Scully eventually kicked off a 100-employee meeting by committing to domestic partner benefits by that January. This was the third attempt of Apple Lambda, after previous rejections.
“Every member of the board, you just saw the outpouring of emotion. There were tears,” Elizabeth said. “I saw the cascading through the culture, and that was a big lesson for me up up to and including Apple.”
Former Apple employees and South Bay activists have credited Elizabeth with the decision to work with businesses before politicians; her pragmatic approach to make incremental policy changes proved successful, as opposed to solely pursuing slow, polarizing legislation.
While on business trips for Apple, Elizabeth said she would travel to nearby companies, such as Kodak, Chevron, McDonald’s and General Mills, to speak with employee resource groups and CEOs. These heartfelt, genuine and trusting conversations about personal experiences are what she says allowed people to learn about and become comfortable with the LGTBQ community.
Despite a few holdouts, including Perot Systems and Exxon Mobil, as those companies passed more progressive policies, more liberal people went to work for those companies—not exclusive to LGBTQ people.
Elizabeth’s work in Silicon Valley was just the tip of the iceberg of her legal and political career.
She was the co-chair of the National Gay and Lesbian Task Force from 1992 to 1994. Around that same time, Elizabeth sat on the board of Digital Queers, a Castro-based activist group founded to bring LGBTQ+ organizations across the country up-to-speed online, in part through organizations like NGLTF.
“By the time I leave the San Jose area, I’m now thinking big,” Elizabeth said. “How do we really use corporate America to help revolutionize progress?”
By January 1995, she accepted the position of president and executive director of HRC, where she spent nearly a decade working to stem discrimination of LGBTQ+ people by sharing their stories, struggles and successes within society.
She helped acquire, rewrite and implement the Corporate Equality Index for LGBTQ employees–which she retroactively sees as her best contribution to the organization–in addition to helping form the Human Rights Business Council, which brought together gay executives across industries, from airlines to entertainment. Together, they figured out who to talk to within top management to have their friends and competitors fall in line.
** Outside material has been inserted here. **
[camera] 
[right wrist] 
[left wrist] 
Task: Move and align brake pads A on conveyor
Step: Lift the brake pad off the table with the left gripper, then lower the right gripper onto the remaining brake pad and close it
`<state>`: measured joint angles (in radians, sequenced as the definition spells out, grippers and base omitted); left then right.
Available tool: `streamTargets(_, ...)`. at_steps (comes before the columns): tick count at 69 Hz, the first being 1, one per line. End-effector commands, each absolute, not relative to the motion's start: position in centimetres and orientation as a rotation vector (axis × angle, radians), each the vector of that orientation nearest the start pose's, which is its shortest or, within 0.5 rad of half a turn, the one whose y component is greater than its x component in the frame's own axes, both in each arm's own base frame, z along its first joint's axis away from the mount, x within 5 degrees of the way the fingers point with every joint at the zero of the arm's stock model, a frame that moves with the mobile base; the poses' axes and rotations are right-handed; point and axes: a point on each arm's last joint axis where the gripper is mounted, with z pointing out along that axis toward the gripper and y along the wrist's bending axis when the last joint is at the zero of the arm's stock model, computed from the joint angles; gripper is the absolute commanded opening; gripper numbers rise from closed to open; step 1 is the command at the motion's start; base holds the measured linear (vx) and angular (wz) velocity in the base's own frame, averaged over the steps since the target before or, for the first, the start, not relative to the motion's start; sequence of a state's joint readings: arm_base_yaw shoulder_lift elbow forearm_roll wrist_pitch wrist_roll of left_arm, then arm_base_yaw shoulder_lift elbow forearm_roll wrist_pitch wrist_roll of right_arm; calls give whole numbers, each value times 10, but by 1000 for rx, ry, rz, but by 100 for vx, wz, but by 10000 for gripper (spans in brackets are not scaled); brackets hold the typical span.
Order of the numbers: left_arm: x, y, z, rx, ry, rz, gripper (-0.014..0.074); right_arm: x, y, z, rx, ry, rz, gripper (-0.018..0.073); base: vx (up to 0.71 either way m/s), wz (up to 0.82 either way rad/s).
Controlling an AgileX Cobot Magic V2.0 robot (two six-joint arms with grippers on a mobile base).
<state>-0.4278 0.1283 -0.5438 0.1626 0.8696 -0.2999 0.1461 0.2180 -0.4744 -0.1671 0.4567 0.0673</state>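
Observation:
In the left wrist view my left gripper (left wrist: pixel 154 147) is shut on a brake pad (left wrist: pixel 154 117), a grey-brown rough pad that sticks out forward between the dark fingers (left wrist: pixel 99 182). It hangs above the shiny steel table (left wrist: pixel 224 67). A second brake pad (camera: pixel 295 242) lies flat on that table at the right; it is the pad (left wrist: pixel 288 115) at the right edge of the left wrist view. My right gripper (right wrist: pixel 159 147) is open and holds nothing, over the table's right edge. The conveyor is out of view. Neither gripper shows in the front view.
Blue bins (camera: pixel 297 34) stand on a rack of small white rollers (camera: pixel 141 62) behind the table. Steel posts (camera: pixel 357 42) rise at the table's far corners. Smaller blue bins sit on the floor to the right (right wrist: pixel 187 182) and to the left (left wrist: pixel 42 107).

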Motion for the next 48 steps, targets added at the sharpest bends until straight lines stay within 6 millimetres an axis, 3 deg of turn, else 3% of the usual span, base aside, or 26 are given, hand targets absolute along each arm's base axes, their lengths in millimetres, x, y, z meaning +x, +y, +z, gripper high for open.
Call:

Elizabeth continued efforts to change how people across the United States viewed the LGBTQ+ community through programming on Good Morning America, the Today Show and NewsHour, as well as an entire rebranding of HRC.
She also revisited her Silicon Valley roots in company-driven policy making when the HRC formed its Business Council in 1997, which brought together dozens of LGBT employees—including those at Apple—who already had on-the-ground experience making policy changes. They leveraged internal knowledge, such as budgetary timelines and proposal requirements, to craft best practices for other hopeful LGBT employees nationwide.
Some have estimated that the HRC Business Council helped around 100 companies across different industries earn nondiscrimination and domestic partner benefits by 2002.